* Required work:
Set down the data below exactly; pictures stay out.

* Dataset excerpt:
• • • •
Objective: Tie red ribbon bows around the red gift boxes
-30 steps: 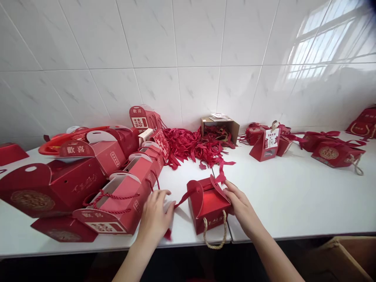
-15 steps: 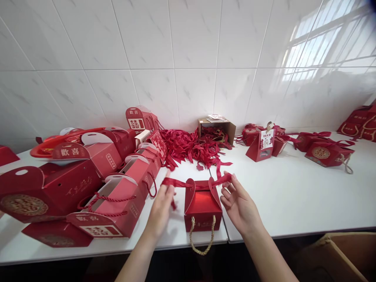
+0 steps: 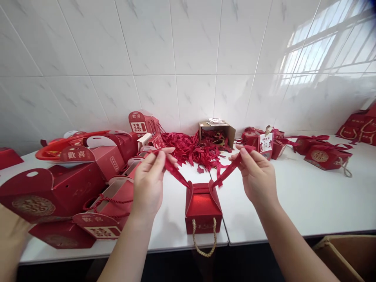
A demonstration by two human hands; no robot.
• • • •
* Task output:
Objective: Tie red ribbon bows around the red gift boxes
-30 steps: 
-15 steps: 
+0 steps: 
A demonstration by two human hands; no robot.

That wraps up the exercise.